BOISE -- People on both sides of the refugee resettlement debate gathered at the Idaho Statehouse Thursday night.
Supporters of refugees held a candlelight vigil on the Capitol steps.
"We welcome cultural diversity and the value it brings to making this state great," said Julianne Donnelly Tzul, executive director of the International Rescue Committee.
Inside the Lincoln Auditorium, pastor Shahram Hadian, a former Muslim who converted to Christianity, spoke to a group of more than 150 people about what he said are citizen concerns about the resettlement program.
"I'm not against refugees, but I'm against this particular program as it stands and many of the citizens I believe of this state would feel the same way," he said.
Hadian founded the Truth in Love Ministry in Washington State.
He told the group gathered in the auditorium Thursday night that concerned Idaho legislators and citizens asked him to come speak on the topic of refugees and Islam.
He also referenced the letter Gov. Otter sent back in November asking President Obama to halt the refugee resettlement program.
Tzul told us about 1,000 refugees are resettled in Idaho each year. She says each one is thoroughly vetted.
"It is a process that involves both domestic and international law enforcement agencies comparing both biometric data and name data, so all lists of known individuals who've been involved in terrorist planning of any sort. It's lengthy. It takes up to two years," she said.
But Hadian raised concerns about the vetting process during his talk.
"We know specifically of testimony from the head of the FBI, from Homeland Security, from counter-terrorism experts that when it comes to refugees, number one Syrian refugees, Iraqi refugees, Somali refugees, North African refugees, we have a major problem and that is there is not a mechanism in place to vet them," said Hadian.
The presentation inside the auditorium also featured speaker Christopher Holton, who is the vice president of the Center for Security Policy in Washington, D.C.
"We're seeing a revolutionary jihadist climate starting to develop here in this country," he told the crowd.
In all, the discussion lasted about an hour and about a dozen Idaho lawmakers showed up. Hadian urged attendees to continue a dialogue.
"Again, there is a place for compassion, but there's also a place for wisdom and understanding that there's a risk and a danger that we face," said Hadian.
Rep. Heather Scott, R-Blanchard, told us she thought the presentation was informative.
"Two of my counties in my district have passed resolutions against this and my sheriff has passed a resolution against this," said Scott.
She expects refugee resettlement will come up during the legislative session.
"And hopefully the citizens get involved and talk to their legislators about where they're coming from because we need all sides of every story," she added.

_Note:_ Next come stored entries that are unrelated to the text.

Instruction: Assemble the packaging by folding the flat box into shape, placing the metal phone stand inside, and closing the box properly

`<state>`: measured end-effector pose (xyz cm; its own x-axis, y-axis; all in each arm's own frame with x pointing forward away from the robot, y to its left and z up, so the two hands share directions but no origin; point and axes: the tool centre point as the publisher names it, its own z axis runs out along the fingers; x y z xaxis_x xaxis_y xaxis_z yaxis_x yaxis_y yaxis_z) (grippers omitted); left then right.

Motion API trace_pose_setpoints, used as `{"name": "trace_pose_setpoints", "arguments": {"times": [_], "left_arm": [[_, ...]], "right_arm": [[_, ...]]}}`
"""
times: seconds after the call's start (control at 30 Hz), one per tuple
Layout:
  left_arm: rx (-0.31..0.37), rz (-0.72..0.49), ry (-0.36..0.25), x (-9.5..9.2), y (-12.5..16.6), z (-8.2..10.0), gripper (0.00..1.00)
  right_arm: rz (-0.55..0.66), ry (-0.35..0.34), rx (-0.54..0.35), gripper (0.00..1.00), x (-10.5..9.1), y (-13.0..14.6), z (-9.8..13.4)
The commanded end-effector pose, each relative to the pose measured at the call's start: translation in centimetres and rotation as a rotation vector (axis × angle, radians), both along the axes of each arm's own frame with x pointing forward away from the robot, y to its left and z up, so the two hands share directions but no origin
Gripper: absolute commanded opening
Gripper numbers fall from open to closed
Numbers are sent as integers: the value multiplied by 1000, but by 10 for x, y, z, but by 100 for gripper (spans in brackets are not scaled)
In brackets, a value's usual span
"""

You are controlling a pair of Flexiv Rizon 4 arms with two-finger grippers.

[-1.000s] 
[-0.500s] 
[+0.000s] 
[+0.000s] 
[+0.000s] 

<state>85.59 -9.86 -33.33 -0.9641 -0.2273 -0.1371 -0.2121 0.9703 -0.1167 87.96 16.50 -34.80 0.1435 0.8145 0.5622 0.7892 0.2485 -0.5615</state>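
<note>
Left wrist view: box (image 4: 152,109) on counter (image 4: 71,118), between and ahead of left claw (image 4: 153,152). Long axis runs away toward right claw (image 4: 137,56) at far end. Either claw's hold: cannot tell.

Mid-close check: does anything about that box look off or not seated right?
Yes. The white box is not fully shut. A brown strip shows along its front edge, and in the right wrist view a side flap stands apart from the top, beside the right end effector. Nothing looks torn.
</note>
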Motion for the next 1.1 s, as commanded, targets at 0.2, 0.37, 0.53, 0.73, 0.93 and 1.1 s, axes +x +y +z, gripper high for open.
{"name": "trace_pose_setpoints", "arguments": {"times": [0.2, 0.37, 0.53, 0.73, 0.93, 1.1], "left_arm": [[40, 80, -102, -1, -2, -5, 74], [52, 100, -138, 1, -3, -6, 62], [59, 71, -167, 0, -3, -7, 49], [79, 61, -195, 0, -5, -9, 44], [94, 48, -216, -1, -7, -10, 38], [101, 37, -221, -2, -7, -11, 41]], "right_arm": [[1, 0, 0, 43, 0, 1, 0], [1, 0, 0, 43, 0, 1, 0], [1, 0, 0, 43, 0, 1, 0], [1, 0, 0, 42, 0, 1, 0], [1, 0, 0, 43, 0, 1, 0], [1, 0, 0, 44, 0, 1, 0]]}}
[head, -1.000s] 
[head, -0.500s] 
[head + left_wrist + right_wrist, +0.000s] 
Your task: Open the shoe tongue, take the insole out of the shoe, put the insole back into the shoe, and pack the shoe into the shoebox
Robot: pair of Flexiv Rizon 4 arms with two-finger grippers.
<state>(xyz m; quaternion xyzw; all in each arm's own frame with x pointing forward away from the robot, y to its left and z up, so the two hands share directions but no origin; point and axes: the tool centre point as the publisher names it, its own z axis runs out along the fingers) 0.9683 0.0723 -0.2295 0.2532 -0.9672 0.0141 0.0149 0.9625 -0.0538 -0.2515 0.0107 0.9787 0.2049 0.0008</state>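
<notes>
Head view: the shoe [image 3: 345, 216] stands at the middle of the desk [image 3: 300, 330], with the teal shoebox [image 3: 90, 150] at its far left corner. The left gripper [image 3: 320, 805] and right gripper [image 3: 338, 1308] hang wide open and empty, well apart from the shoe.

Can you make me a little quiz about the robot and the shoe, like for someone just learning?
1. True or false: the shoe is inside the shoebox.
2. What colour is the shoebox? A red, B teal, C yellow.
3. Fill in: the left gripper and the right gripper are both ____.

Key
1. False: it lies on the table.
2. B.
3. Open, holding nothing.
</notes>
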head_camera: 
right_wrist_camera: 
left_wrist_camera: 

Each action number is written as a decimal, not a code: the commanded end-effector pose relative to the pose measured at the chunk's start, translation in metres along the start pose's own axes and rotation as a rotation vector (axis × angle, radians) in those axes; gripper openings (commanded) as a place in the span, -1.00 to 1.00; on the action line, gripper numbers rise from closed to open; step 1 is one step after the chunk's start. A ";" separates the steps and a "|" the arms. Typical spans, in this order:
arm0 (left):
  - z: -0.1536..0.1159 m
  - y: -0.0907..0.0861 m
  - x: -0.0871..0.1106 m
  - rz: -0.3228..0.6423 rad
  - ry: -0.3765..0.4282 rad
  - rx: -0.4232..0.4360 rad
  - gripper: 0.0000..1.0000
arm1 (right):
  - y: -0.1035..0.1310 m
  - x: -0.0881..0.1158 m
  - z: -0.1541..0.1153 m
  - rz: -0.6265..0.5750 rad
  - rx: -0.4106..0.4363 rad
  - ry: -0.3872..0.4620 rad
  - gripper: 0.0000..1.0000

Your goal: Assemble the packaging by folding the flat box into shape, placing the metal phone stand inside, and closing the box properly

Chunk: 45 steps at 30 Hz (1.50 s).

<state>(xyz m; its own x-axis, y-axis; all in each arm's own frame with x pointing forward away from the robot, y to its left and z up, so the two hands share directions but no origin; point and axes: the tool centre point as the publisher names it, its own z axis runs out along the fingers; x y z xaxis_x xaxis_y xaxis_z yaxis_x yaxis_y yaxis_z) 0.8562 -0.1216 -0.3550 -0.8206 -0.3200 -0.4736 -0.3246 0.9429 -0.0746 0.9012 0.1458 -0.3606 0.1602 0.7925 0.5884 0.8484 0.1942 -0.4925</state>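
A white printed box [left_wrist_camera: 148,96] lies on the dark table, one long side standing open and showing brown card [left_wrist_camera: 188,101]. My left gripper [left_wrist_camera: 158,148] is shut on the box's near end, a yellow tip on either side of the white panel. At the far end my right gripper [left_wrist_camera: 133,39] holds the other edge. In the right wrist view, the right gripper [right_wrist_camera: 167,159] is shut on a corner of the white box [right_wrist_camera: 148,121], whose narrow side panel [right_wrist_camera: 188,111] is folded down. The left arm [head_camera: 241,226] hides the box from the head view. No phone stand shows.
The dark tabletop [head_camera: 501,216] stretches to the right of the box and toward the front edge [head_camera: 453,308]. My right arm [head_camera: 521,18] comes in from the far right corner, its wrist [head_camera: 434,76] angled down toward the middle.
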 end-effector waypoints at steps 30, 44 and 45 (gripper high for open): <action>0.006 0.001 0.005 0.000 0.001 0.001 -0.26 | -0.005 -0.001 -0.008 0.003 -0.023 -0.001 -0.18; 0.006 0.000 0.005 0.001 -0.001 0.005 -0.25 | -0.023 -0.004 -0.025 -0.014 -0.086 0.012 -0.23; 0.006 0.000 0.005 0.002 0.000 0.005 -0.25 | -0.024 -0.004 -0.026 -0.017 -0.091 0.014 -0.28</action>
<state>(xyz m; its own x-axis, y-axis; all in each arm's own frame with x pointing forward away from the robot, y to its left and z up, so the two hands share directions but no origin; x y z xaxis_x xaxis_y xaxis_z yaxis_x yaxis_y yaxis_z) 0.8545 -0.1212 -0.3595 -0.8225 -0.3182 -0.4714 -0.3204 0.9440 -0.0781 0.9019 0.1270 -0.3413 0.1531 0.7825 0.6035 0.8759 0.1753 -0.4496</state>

Pastor Hadian is no stranger to the Idaho Statehouse. He spoke to a group of lawmakers about "The True Face of Islam in Idaho" at a luncheon last year.
Later, an Idaho House panel voted 9-8 to kill legislation to bring the state into compliance with federal child support collection rules after some lawmakers said they were concerned about Sharia law influencing Idaho's enforcement authority.
The federally mandated child support rules were eventually approved by the Idaho Legislature during a special session called by Otter.